▸ TASK DESCRIPTION: Copy out again, unchanged, the listing below from the line that has "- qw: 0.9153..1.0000" through the line that has "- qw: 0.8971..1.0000".

▸ DATASET EXCERPTS:
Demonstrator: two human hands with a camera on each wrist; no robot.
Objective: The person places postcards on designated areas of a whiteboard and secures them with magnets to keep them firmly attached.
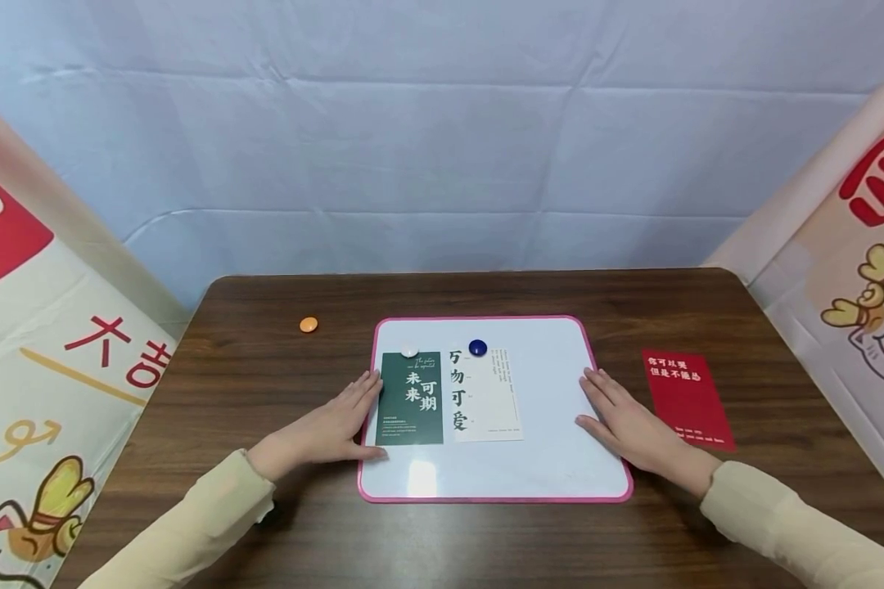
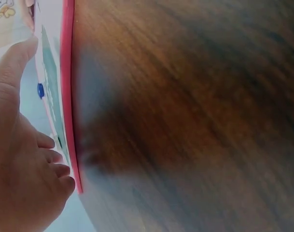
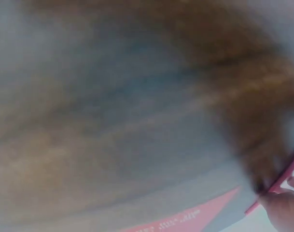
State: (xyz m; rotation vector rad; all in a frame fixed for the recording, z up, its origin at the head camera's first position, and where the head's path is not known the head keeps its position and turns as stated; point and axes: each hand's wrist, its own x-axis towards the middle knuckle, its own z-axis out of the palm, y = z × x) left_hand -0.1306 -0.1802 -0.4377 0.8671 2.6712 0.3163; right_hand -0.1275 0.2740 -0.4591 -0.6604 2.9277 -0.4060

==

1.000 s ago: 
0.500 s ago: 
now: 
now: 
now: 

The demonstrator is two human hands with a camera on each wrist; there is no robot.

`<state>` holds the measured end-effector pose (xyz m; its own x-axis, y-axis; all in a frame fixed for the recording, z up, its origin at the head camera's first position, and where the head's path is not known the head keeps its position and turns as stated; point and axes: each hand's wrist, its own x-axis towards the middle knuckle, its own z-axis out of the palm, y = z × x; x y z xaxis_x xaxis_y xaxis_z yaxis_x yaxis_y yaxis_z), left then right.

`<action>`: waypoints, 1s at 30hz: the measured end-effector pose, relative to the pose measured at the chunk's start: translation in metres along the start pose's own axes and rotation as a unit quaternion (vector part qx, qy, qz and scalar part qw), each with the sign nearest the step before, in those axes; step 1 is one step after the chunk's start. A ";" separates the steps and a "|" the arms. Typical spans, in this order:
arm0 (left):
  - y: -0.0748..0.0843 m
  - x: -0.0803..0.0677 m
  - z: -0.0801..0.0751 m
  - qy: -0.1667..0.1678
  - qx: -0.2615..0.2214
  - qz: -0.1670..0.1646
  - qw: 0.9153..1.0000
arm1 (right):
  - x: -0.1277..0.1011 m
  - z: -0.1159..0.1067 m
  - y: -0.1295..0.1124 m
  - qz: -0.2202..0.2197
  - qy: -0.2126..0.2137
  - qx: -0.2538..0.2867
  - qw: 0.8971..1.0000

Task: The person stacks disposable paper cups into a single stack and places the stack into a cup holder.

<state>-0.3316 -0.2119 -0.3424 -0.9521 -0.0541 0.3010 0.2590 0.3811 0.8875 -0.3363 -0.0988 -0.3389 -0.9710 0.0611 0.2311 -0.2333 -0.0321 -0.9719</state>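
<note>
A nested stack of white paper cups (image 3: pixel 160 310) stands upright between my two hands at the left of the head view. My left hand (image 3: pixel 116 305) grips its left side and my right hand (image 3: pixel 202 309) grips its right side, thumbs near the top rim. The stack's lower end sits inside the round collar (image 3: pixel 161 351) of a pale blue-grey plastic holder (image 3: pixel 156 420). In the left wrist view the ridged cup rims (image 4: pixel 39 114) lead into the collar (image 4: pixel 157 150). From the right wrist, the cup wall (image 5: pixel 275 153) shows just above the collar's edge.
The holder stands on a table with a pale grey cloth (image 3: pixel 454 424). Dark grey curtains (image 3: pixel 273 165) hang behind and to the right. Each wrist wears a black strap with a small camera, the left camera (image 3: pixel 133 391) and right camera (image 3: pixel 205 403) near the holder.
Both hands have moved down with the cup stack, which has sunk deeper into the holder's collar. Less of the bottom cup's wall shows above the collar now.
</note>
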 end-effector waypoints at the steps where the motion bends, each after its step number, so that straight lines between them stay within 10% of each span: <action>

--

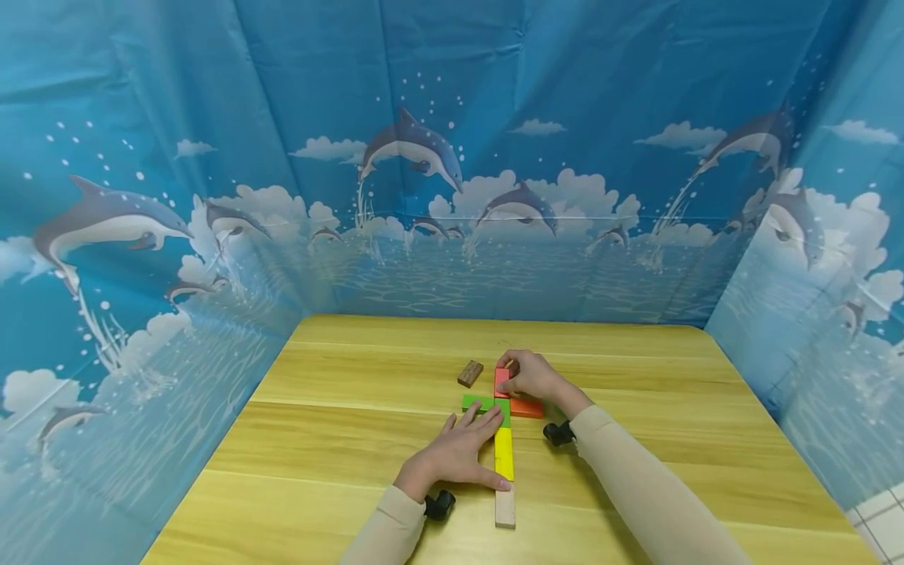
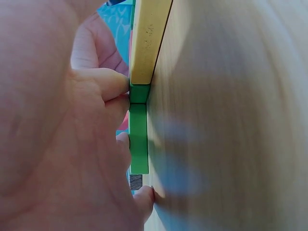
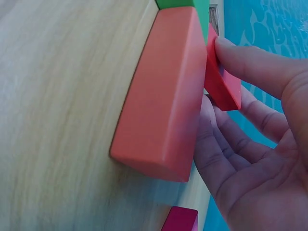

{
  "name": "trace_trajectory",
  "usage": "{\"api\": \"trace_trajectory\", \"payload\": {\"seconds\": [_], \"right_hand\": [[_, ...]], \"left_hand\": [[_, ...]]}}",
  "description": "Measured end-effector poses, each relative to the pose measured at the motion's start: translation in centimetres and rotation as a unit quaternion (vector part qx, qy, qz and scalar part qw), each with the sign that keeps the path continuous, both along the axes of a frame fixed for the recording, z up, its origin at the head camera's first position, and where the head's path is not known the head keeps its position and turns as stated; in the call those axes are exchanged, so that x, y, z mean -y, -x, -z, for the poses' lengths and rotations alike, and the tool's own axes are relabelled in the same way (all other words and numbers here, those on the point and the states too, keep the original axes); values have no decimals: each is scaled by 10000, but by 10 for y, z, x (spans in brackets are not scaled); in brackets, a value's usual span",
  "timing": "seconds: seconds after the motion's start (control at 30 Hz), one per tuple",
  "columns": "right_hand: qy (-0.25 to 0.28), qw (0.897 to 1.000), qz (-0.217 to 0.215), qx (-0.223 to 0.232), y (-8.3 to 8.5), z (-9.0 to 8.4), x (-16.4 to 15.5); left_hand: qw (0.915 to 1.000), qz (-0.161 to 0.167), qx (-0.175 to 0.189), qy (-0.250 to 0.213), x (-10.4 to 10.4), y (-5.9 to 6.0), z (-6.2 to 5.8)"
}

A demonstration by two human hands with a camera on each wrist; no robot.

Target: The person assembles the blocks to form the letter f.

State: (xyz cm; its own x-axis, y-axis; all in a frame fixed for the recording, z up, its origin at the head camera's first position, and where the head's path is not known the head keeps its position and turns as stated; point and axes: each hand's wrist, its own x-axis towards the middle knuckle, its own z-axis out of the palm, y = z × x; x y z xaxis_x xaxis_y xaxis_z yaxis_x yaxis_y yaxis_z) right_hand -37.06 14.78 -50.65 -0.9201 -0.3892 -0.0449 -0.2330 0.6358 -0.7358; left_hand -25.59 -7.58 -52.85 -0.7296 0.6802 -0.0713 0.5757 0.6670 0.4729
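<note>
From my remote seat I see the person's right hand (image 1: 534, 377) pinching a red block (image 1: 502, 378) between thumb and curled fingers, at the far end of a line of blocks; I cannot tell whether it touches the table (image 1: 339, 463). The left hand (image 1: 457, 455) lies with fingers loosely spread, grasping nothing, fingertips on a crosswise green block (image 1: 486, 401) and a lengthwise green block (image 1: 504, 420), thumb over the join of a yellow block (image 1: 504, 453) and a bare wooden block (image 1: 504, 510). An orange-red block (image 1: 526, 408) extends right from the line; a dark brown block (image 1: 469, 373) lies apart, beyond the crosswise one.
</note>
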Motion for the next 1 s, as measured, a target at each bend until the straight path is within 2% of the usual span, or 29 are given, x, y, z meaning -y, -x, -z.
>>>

▸ EXERCISE RESPONSE:
  - qw: 0.9153..1.0000
arm1 (right):
  - x: -0.1277..0.1011 m
  - z: -0.1159..0.1067 m
  - y: -0.1295..0.1124 m
  - qz: -0.2202..0.2197
  - qy: -0.2126..0.2137
  - qx: -0.2538..0.2867
  - qw: 0.8971..1.0000

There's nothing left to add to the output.